Please copy every line from the following entries in which the word "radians" appears.

** DATA PROVIDED follows **

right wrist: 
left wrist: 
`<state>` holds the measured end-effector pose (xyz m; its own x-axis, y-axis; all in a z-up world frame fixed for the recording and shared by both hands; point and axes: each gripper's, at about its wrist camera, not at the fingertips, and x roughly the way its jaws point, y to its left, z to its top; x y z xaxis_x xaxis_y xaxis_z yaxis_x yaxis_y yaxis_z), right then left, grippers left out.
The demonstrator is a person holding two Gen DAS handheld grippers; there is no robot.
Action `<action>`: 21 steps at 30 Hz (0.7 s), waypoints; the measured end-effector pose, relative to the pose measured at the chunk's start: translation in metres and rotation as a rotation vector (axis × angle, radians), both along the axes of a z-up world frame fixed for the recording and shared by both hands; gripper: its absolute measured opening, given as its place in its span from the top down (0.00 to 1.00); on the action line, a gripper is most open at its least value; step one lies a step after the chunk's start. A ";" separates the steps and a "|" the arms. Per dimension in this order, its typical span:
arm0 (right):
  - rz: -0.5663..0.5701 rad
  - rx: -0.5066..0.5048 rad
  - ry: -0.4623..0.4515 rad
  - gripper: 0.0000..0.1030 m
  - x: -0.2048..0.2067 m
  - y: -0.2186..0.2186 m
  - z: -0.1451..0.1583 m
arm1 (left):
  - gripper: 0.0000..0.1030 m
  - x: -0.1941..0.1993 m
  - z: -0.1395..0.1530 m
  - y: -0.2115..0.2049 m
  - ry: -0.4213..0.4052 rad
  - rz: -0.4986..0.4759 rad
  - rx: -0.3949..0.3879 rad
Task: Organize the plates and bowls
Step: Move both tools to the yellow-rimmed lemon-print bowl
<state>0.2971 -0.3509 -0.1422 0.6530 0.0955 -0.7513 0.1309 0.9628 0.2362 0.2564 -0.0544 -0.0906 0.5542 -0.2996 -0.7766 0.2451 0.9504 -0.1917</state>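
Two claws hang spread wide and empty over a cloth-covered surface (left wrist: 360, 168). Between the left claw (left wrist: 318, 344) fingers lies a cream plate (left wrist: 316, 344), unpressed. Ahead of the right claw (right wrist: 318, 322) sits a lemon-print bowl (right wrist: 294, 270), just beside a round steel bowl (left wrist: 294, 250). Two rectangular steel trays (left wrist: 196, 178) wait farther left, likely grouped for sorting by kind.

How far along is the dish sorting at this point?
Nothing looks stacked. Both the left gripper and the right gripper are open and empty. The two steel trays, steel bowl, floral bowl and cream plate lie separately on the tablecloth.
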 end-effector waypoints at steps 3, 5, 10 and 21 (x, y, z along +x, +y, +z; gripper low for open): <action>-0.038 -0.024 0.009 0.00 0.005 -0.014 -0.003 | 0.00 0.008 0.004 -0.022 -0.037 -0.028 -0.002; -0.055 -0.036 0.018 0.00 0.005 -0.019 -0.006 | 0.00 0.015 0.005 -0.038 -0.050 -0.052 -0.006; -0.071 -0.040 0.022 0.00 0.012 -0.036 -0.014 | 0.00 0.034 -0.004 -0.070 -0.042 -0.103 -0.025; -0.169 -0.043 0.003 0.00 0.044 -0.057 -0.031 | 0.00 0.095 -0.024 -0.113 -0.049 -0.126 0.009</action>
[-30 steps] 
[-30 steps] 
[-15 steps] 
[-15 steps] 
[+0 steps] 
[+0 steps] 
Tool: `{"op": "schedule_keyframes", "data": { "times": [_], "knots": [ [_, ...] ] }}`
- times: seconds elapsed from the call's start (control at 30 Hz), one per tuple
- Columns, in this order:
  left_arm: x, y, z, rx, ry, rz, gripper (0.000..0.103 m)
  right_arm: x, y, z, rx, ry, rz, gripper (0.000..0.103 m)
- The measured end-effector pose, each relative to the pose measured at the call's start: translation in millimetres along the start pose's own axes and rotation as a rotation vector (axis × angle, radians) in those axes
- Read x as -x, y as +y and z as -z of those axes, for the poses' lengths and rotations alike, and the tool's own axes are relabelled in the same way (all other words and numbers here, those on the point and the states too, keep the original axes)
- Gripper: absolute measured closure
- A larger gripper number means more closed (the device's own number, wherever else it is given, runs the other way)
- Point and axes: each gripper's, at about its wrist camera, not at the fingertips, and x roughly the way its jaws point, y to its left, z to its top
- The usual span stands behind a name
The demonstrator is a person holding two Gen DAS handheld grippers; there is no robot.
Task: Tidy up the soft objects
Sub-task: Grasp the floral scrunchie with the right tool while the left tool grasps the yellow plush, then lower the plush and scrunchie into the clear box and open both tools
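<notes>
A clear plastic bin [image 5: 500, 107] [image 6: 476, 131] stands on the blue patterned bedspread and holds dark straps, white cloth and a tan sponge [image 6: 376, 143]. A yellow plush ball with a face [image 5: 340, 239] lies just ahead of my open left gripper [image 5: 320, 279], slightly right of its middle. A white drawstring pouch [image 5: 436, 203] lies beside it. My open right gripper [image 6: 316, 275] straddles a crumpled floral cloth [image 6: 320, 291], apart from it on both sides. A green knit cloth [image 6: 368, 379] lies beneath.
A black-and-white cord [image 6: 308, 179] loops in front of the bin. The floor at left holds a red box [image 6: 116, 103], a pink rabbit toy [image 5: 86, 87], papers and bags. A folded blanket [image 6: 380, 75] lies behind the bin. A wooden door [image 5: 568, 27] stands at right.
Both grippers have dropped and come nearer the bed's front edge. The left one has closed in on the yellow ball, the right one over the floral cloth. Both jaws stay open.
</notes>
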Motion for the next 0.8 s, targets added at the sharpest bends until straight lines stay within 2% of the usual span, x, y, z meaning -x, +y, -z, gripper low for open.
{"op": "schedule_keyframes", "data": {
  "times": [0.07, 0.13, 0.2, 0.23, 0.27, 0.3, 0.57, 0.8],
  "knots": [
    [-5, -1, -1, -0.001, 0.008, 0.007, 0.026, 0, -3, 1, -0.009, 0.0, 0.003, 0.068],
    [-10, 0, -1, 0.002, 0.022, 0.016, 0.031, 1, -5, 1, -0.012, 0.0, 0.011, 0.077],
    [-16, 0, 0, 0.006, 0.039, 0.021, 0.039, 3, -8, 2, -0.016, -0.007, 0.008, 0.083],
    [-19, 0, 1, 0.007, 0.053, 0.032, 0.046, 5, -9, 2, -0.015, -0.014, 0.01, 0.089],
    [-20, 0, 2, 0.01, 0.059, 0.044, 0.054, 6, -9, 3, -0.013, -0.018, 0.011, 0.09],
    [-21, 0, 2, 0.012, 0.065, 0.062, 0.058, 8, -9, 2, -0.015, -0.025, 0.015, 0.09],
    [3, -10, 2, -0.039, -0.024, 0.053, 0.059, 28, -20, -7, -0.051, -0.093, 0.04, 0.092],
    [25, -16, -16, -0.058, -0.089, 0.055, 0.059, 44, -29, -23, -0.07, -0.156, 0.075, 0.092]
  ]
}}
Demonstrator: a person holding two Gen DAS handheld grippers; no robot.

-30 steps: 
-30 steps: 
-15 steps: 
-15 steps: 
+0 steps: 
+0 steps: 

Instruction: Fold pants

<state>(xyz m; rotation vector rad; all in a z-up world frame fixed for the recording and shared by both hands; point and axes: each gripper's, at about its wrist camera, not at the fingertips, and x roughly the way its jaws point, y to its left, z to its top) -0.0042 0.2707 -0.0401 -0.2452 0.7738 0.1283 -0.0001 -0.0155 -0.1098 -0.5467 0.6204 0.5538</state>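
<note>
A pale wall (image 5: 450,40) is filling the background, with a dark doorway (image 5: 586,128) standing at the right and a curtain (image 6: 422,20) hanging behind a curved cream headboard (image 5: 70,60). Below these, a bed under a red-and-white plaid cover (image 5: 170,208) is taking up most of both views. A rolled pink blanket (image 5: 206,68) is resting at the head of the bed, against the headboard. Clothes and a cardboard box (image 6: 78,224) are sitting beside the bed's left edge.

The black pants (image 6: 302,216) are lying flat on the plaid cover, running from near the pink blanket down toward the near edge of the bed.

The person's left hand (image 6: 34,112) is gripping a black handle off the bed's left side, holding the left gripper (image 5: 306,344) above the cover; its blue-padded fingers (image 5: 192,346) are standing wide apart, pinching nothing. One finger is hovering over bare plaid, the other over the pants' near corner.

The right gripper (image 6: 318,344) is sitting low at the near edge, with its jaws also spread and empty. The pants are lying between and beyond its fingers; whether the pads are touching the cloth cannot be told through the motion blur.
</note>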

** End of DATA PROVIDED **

◆ RESULT:
Action `<action>`: 21 steps at 30 Hz (0.7 s), waypoints; the measured end-effector pose, relative to the pose measured at the chunk's start: translation in metres and rotation as a rotation vector (axis × angle, radians), both along the axes of a z-up world frame fixed for the recording and shared by both hands; gripper: its absolute measured opening, given as its place in its span from the top down (0.00 to 1.00); on the action line, a gripper is most open at its least value; step one lies a step after the chunk's start. A ";" separates the steps and a "|" the arms. Per dimension in this order, its typical span:
- The measured end-effector pose, each relative to the pose measured at the call's start: translation in millimetres along the start pose's own axes and rotation as a rotation vector (axis × angle, radians) in those axes

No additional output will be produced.